Biz daha önce milyonlarca canını kaybetmiş olanlar için artık "tek can bile değerli" diye yazmıştım iki yıl önce T24'te bir 24 Nisan gününde. O yüzden her bir can için ayrı ağrıyor yüreğimiz.
Bazımız ise gözlerimizi kapatmış, kulaklarımızı tıkamış anne babası kavga eden anne-babasını görmezden gelmeye çalışan çocuk gibi duvarın köşesine çömmüş sevdiğimiz o şarkının nakaratını mırıldanıyoruz beynimizi uyuşturmak için.
Ama nafile.
'Papazı dövdürmeyecektik'
Her şey 100 yıl önce papazı dövdürdüğümüz zaman başladı bu topraklarda. Kimse ses etmedi, sonra zamanla devran döndü, imama, dedeye, hahama geldi sıra. Şimdi Kürtler için bu topraklarda hazırlanan 'soykırım' zeminini görmezden gelen daha önce soyu kırılmışlar bugünlerde unuttular bu kısır döngüyü. Unutanlar için küçük bir hatırlatma bu bir kısır döngü , "keser döner sap döner" derler ya keser her an yine Ermeni'ye gelebilir.
AB'nin derin endişesi
Son dönem en 'kıl' olduğum söz "derin endişe" oldu herhalde. Her konuda yurtdışındaki gazetecilik kurumları veya siyaset erkanları bir derin endişe içerisindeler ki sormayın. Son olarak Alman Dışişleri Bakanı Türkiye'nin AB yolundan çıkmaması gerektiğini vurgulayarak: "Kitlesel tutuklamalar ve medyaya yönelik tutumdan derin endişe duyuyoruz" dedi. Daha önce aynı sözler 'derin kaygı', 'derin üzüntü' ve sürekli olarak derinle sıfatlanan duygularla AB'nin, NATO'nun ve ABD'nin çeşitli kurumları tarafından dile getirildi.

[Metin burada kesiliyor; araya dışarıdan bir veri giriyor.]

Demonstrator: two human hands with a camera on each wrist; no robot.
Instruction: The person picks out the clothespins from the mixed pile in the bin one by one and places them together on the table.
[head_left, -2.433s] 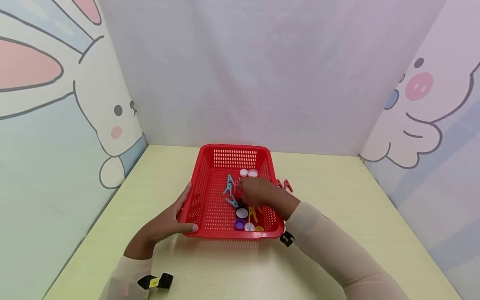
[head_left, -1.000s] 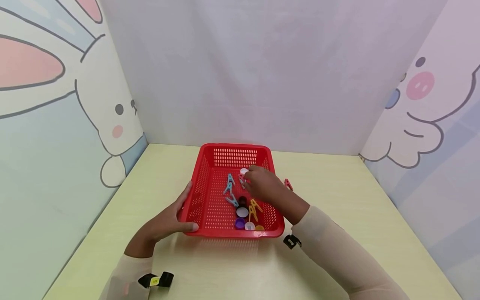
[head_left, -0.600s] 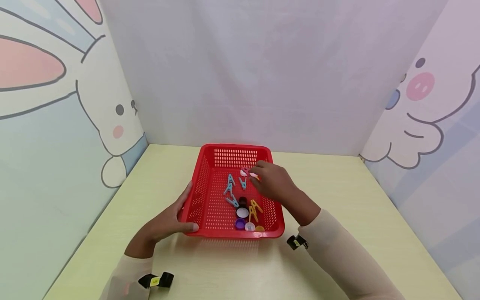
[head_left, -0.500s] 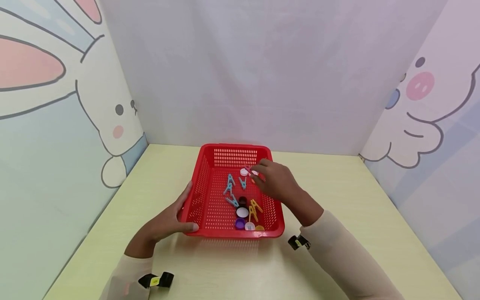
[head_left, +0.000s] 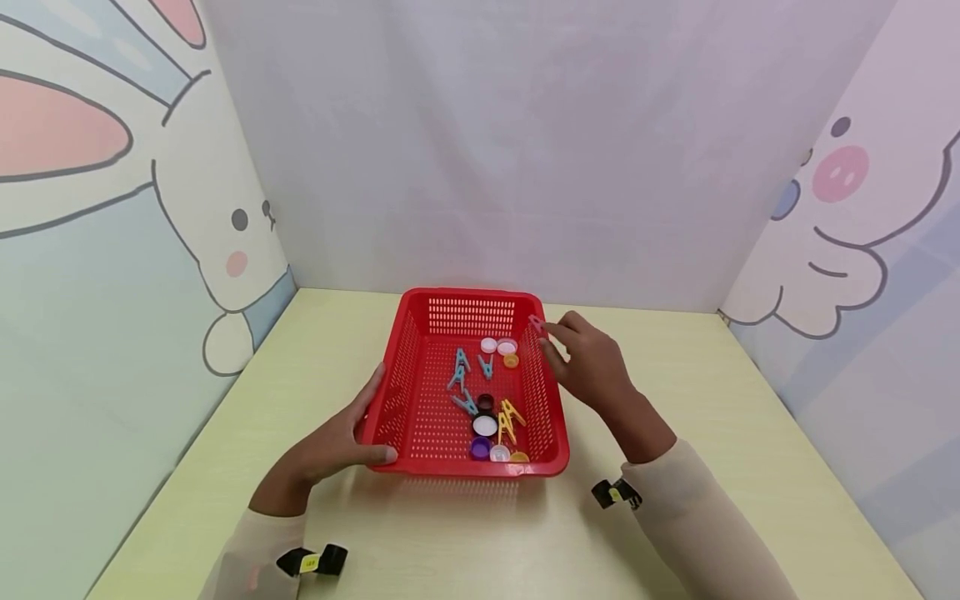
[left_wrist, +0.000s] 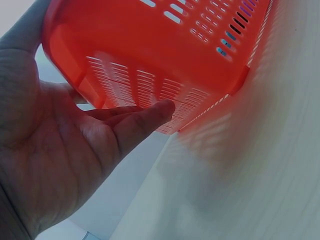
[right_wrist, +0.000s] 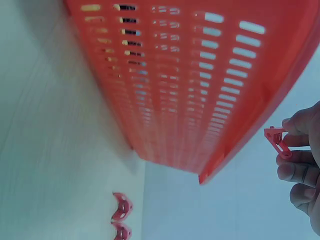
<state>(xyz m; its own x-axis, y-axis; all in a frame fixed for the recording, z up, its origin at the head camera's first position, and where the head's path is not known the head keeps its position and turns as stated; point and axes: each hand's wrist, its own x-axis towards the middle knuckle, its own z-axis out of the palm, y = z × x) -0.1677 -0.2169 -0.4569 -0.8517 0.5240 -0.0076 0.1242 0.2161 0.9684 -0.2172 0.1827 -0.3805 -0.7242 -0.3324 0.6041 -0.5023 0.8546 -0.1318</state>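
Note:
A red plastic basket [head_left: 420, 468] with slotted sides stands on the table. My left hand [head_left: 330, 442] grips its near left corner, thumb on the front rim and fingers along the outer left side. Over the right rim, my right hand [head_left: 592, 358] pinches a small red clothespin [right_wrist: 278, 142] between thumb and fingertips. Inside the basket lie several light blue clothespins [head_left: 460, 377], two yellow clothespins [head_left: 506, 427] and several bottle caps, including a purple cap [head_left: 480, 448], an orange cap [head_left: 511, 360] and a dark brown cap [head_left: 485, 402].
Two red clothespins [right_wrist: 121, 206] lie on the table beyond the basket's right side, hidden behind my right hand in the head view. The pale wood table [head_left: 750, 433] is bounded by a grey back wall [head_left: 487, 150] and cartoon-printed side panels [head_left: 885, 250].
My right hand has picked a red clothespin from among the basket's contents and carried it up and rightward to the right rim. My left hand keeps its grip on the corner.

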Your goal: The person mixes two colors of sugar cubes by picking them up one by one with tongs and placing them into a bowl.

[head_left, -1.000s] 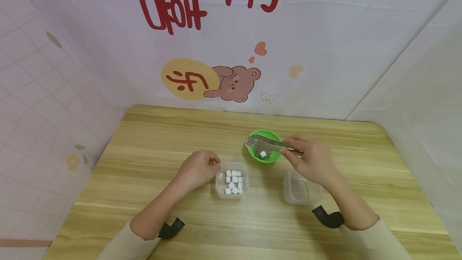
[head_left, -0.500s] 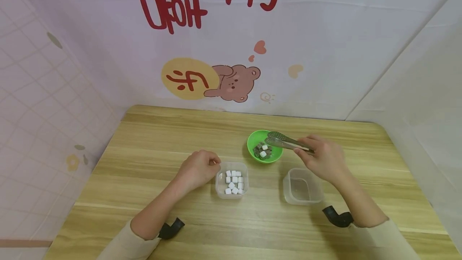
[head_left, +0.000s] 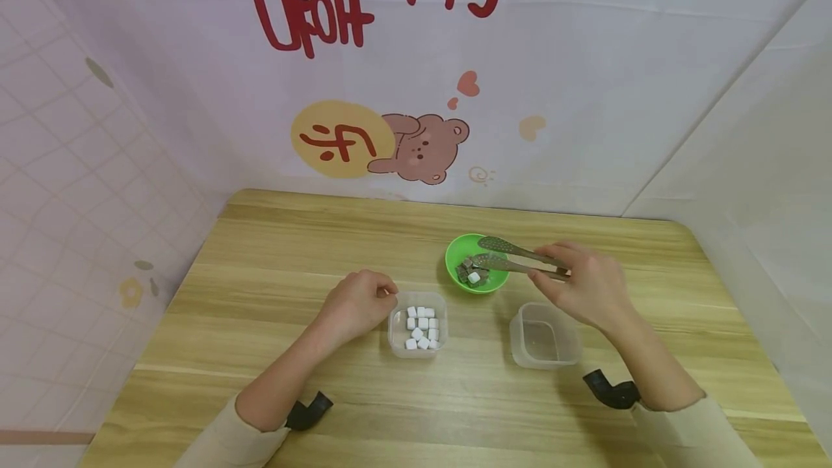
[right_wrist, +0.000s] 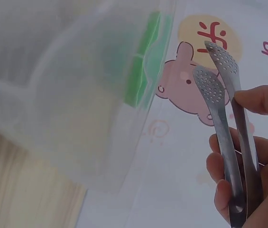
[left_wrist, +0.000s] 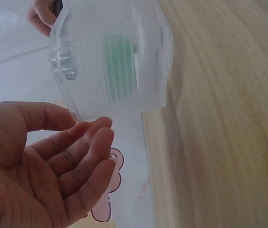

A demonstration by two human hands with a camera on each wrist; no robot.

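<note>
My left hand (head_left: 360,307) has its thumb and fingertips at the rim of a clear plastic container (left_wrist: 148,28), pinching its corner. Inside that container lie several white cubes (head_left: 423,323). With my right hand (head_left: 587,286) I grip metal tongs (right_wrist: 221,114) with perforated tips. Their arms stand apart, nothing between them. In the head view the tips hang over a green bowl (head_left: 457,249), which holds several dark grey cubes (head_left: 463,273) and a white cube (head_left: 474,278). The lower tip hides part of the bowl's contents.
A second clear container (head_left: 544,336) stands on the wooden table (head_left: 292,237), below my right hand, with no cubes showing in it. Behind the table rises a white cloth backdrop (head_left: 572,92) with a printed bear (head_left: 425,149). Black curved pieces (head_left: 611,390) sit at both wrists.
The tongs first moved right across the bowl, uncovering white cubes, then their arms spread wider and the lower tip covered one white cube. My left hand has stayed at its container.
</note>
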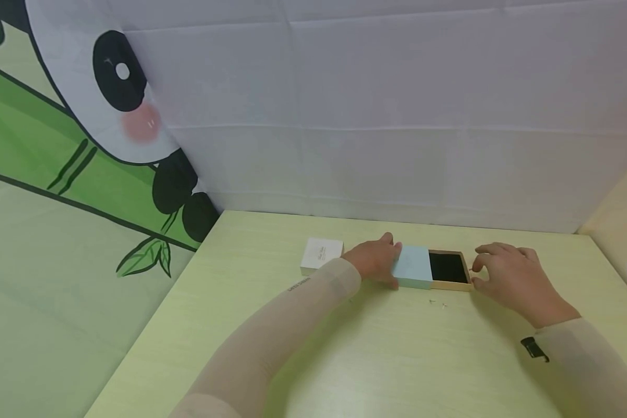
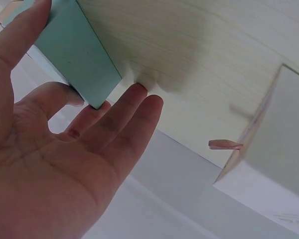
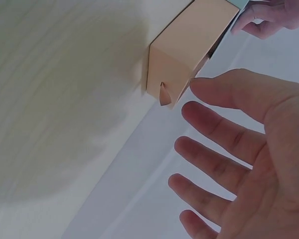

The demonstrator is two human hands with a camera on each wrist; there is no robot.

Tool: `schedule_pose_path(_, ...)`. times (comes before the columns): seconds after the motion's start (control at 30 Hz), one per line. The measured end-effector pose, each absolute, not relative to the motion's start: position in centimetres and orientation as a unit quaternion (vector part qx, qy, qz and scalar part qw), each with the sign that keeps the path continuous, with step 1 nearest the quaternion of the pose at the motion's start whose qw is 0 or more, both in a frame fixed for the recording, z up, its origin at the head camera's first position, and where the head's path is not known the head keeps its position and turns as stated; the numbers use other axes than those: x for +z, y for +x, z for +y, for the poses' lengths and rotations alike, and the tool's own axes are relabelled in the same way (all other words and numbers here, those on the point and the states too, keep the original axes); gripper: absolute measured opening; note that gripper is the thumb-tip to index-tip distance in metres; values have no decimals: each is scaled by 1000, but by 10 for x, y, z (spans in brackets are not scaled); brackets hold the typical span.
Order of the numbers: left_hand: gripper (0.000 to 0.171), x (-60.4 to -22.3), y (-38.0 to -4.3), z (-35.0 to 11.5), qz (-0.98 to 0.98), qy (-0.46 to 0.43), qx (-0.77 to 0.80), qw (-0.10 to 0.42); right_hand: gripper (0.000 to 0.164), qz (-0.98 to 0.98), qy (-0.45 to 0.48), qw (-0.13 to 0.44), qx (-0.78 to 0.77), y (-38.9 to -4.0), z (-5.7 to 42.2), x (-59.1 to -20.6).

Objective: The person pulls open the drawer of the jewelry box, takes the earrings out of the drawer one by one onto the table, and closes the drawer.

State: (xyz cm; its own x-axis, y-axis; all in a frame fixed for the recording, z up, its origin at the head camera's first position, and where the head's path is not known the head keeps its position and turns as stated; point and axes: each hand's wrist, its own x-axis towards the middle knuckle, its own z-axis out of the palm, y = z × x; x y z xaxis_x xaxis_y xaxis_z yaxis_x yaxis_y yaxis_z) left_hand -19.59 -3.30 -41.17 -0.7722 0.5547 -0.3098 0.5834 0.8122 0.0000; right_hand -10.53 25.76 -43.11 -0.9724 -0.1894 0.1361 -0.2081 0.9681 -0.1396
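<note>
A light blue box sleeve (image 1: 414, 266) lies on the table with its tan drawer (image 1: 451, 285) slid partly out to the right. The drawer's inside is lined in black (image 1: 447, 268). My left hand (image 1: 372, 260) holds the sleeve by its left end, thumb on the near side and a finger bent against the other. At the drawer's outer end, my right hand (image 1: 517, 281) hovers with fingers spread and loosely bent. In the right wrist view, a small ribbon tab (image 3: 164, 94) sticks out from the drawer end, apart from the fingertips, and the right palm is bare.
A small white box (image 1: 321, 254) with printed lettering stands left of the left hand; its own ribbon tab (image 2: 224, 145) shows in the left wrist view. Tiny scraps (image 1: 432, 301) lie in front of the blue sleeve. A white cloth wall (image 1: 376, 174) rises behind the table.
</note>
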Motion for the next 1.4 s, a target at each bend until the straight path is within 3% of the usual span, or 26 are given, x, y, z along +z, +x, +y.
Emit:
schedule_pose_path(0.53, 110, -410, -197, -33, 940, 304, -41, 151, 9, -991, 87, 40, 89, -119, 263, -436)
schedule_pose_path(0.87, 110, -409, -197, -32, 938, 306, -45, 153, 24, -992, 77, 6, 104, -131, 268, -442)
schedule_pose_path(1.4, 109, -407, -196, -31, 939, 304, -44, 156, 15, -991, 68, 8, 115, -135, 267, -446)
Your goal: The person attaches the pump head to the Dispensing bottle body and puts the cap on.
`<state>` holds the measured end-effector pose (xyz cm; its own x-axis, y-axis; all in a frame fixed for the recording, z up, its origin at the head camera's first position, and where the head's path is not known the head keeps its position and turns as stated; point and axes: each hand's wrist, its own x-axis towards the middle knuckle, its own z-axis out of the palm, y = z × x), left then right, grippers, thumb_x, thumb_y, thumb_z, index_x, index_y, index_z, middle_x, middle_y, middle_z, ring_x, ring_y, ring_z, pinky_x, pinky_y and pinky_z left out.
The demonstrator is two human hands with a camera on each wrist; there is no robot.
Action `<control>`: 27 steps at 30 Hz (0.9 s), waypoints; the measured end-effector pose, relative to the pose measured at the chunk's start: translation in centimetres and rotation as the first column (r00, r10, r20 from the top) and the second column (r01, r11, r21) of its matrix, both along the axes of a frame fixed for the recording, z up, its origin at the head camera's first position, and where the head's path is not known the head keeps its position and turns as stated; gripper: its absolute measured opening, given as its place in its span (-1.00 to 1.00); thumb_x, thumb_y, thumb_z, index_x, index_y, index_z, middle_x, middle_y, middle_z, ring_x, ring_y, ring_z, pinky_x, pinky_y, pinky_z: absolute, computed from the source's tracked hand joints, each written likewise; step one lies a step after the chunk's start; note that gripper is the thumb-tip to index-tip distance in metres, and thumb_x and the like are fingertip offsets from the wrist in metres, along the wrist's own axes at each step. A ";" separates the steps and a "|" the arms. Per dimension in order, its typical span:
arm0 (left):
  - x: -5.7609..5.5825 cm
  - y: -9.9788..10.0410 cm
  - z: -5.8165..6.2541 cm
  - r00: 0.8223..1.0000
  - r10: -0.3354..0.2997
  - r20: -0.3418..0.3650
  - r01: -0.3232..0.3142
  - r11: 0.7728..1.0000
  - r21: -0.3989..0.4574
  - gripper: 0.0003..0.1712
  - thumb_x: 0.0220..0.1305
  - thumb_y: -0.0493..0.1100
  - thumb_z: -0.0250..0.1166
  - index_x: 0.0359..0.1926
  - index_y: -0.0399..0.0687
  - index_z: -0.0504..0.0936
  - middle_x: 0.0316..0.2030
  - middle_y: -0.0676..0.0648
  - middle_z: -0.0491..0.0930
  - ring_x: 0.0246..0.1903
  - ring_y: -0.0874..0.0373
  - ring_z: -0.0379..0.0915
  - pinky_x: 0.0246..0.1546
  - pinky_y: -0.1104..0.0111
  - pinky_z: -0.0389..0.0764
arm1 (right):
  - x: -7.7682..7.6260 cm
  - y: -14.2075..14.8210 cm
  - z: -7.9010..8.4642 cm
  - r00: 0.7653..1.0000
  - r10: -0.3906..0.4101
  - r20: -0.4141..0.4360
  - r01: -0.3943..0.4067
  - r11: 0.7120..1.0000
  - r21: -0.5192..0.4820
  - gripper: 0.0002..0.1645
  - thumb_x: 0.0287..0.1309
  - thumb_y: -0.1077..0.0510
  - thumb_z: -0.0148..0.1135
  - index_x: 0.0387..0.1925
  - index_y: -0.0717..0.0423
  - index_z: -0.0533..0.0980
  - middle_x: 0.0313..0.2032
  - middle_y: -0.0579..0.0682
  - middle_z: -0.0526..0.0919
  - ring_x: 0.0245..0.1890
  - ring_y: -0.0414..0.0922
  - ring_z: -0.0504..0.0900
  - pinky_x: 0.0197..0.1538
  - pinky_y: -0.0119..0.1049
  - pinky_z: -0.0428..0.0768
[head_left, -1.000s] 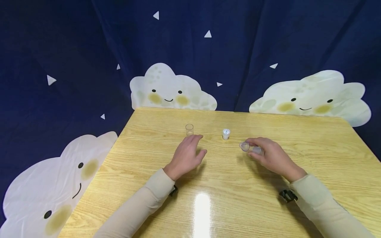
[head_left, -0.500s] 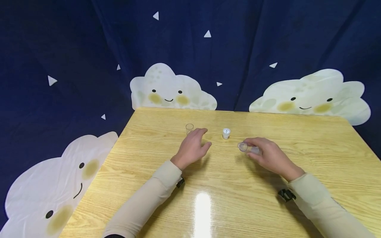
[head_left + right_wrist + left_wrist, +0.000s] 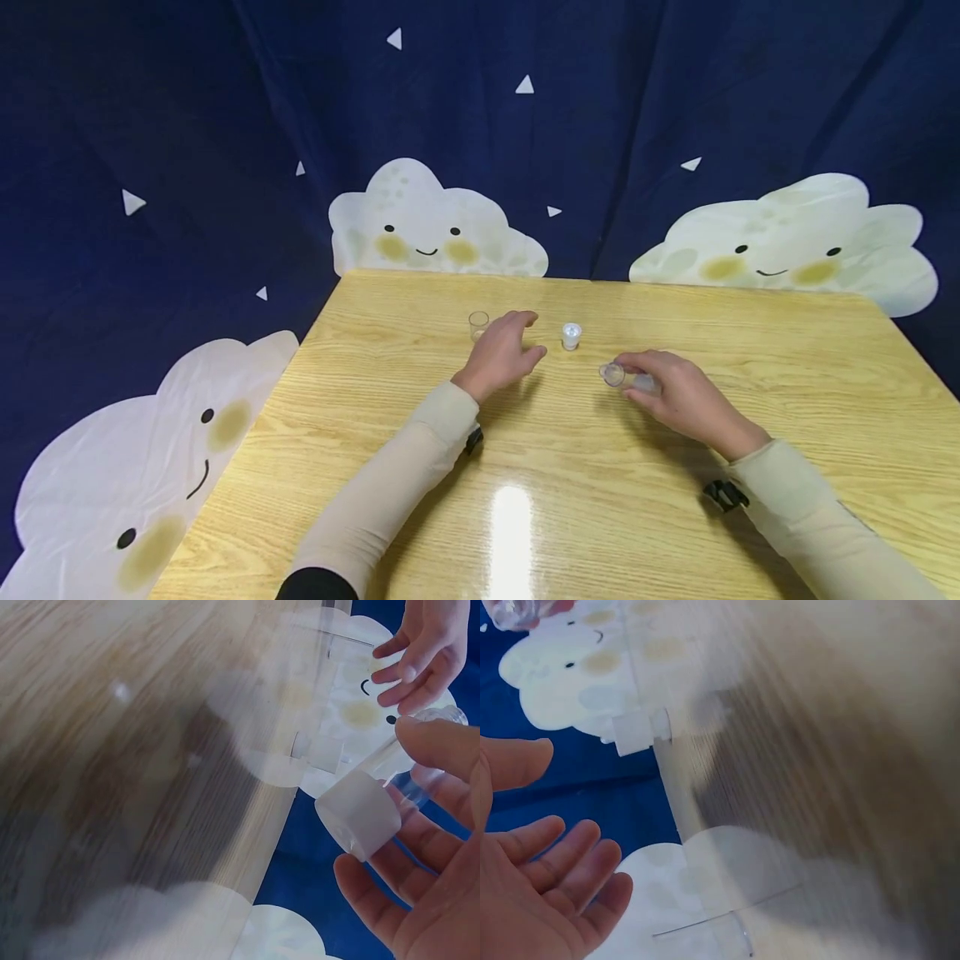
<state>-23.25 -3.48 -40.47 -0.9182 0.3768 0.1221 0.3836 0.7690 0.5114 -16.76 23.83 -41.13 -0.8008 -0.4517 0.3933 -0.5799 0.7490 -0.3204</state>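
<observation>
My right hand (image 3: pixel 678 396) pinches a small clear cylinder with a frosted white end (image 3: pixel 360 814) between thumb and fingers. It is held above the table, tilted, with the clear end to the left. My left hand (image 3: pixel 501 357) is in the air, fingers relaxed and thumb apart, holding nothing. Just to its right stands a small white cup-shaped piece (image 3: pixel 572 336), upright; the left wrist view shows this white piece (image 3: pixel 634 731) ahead of the fingers. A clear open-topped cup (image 3: pixel 478 321) stands behind the left hand, its lower part partly hidden.
A light wooden table (image 3: pixel 420 300) fills the lower view, with a bright reflection near its front. Behind and to the left hangs a dark blue curtain (image 3: pixel 480 100) printed with clouds. A dark band (image 3: pixel 726 496) sits under the right cuff.
My left hand has moved right and away from me, from in front of the clear cup toward the white piece. The right hand with the clear cylinder has barely shifted.
</observation>
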 end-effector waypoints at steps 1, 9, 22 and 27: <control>-0.3 0.1 -0.1 1.000 0.000 0.005 0.000 1.000 0.002 -0.36 0.36 -0.02 0.26 0.39 -0.11 0.37 0.25 -0.11 0.51 0.24 0.00 0.46 0.23 0.17 0.53 | 0.0 -0.1 0.0 1.000 0.004 0.000 -0.004 1.000 0.000 -0.55 0.03 0.25 0.47 0.02 0.18 0.62 -0.07 0.10 0.75 -0.12 0.02 0.72 -0.10 -0.02 0.66; -2.1 0.8 -1.0 0.998 0.002 0.067 -0.003 1.000 0.013 -0.31 0.34 0.04 0.29 0.40 -0.08 0.36 0.26 -0.09 0.52 0.23 0.02 0.48 0.22 0.19 0.54 | 0.1 -0.4 -0.1 1.000 0.020 0.022 -0.020 1.000 0.012 -0.55 0.05 0.24 0.46 0.03 0.17 0.62 -0.07 0.10 0.75 -0.11 0.02 0.72 -0.08 -0.01 0.66; -4.3 3.3 -1.8 0.986 0.003 0.164 -0.021 0.994 0.110 -0.33 0.32 0.00 0.32 0.38 -0.07 0.39 0.22 -0.08 0.56 0.18 0.03 0.53 0.17 0.23 0.57 | -0.2 -0.4 0.1 0.997 0.011 0.073 -0.013 0.999 0.033 -0.55 0.09 0.21 0.44 0.05 0.19 0.61 -0.06 0.12 0.75 -0.10 0.03 0.72 -0.07 0.00 0.66; -5.0 3.6 -2.3 0.979 -0.004 0.205 -0.029 0.987 0.160 -0.34 0.31 -0.01 0.33 0.37 -0.06 0.40 0.22 -0.08 0.57 0.18 0.00 0.54 0.19 0.20 0.55 | -0.2 -0.6 0.1 0.995 0.008 0.096 -0.012 0.999 0.041 -0.56 0.11 0.20 0.42 0.06 0.17 0.61 -0.06 0.11 0.75 -0.08 0.04 0.71 -0.04 0.02 0.65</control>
<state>-28.24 0.09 -42.75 -0.9345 0.3558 -0.0098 0.2494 0.6743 0.6950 -16.94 23.23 -41.00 -0.8295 -0.4739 0.2956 -0.5552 0.7574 -0.3436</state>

Bir resmi söylem haline gelen bu sözlerin tercümesi aslında şöyle: "Biz bu konuda doğrudan iç işlerinize karışamadığımız gibi, yaptırım gücümüzü de burada kullanmak istemiyoruz. Zaten kendi derdimizle uğraşmaktayız ve sizle uğraşamayız. Ey Devlet, sen de durumdan faydalan birkaç sene seni görmezden geleceğiz. Ama eleştirilerimizi de sürdüreceğiz"
AB Federica Mogherini de yine 14 Kasım’da Dışişleri bakanları toplantısına girerken 'ciddi endişe'sini ifade etti ama daha önce parlamentodaki bir oturumda Türkiye ile diplomatik kanalların hep açık kalması gerektiğini yoksa memleketteki Hıristiyanlara da Kürtlere de yardım edemeyeceklerini söylemişti.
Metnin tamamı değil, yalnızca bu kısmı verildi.